**WORK INSTRUCTIONS**
Reproduce the listing verbatim.

**DATA BLOCK**

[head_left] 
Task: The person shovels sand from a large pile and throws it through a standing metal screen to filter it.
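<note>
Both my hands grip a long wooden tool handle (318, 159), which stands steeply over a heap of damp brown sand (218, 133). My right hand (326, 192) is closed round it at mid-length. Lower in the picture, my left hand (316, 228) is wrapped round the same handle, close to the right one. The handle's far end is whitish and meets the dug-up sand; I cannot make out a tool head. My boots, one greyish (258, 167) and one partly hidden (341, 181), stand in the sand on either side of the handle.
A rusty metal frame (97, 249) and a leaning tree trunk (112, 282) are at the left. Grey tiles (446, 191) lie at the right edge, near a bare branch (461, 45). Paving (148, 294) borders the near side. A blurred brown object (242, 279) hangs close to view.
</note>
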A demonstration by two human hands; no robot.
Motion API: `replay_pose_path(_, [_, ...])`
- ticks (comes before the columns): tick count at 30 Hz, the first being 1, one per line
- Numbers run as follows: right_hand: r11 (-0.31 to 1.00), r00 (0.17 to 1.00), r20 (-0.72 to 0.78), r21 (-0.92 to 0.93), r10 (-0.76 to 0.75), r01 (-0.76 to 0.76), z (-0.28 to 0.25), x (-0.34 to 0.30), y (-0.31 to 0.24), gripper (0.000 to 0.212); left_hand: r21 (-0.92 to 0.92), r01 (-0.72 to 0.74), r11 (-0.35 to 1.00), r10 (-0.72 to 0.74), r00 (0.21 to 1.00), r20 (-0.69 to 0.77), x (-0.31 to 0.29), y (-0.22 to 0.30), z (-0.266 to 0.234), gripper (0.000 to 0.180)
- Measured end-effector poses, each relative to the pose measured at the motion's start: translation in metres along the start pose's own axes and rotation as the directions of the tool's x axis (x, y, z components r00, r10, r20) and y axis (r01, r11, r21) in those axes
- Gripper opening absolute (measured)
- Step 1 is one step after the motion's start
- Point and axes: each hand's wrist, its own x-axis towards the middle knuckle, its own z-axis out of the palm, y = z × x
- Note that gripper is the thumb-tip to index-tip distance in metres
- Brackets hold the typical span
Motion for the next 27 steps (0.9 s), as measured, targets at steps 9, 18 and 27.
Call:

**OUTPUT OF THE TASK**
[head_left] 
Task: The person shovels sand from a large pile and throws it through a standing metal screen to filter it.
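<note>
Both my hands grip a long wooden tool handle (318, 159), which stands steeply over a heap of damp brown sand (218, 133). My right hand (326, 192) is closed round it at mid-length. Lower in the picture, my left hand (316, 228) is wrapped round the same handle, close to the right one. The handle's far end is whitish and meets the dug-up sand; I cannot make out a tool head. My boots, one greyish (258, 167) and one partly hidden (341, 181), stand in the sand on either side of the handle.
A rusty metal frame (97, 249) and a leaning tree trunk (112, 282) are at the left. Grey tiles (446, 191) lie at the right edge, near a bare branch (461, 45). Paving (148, 294) borders the near side. A blurred brown object (242, 279) hangs close to view.
</note>
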A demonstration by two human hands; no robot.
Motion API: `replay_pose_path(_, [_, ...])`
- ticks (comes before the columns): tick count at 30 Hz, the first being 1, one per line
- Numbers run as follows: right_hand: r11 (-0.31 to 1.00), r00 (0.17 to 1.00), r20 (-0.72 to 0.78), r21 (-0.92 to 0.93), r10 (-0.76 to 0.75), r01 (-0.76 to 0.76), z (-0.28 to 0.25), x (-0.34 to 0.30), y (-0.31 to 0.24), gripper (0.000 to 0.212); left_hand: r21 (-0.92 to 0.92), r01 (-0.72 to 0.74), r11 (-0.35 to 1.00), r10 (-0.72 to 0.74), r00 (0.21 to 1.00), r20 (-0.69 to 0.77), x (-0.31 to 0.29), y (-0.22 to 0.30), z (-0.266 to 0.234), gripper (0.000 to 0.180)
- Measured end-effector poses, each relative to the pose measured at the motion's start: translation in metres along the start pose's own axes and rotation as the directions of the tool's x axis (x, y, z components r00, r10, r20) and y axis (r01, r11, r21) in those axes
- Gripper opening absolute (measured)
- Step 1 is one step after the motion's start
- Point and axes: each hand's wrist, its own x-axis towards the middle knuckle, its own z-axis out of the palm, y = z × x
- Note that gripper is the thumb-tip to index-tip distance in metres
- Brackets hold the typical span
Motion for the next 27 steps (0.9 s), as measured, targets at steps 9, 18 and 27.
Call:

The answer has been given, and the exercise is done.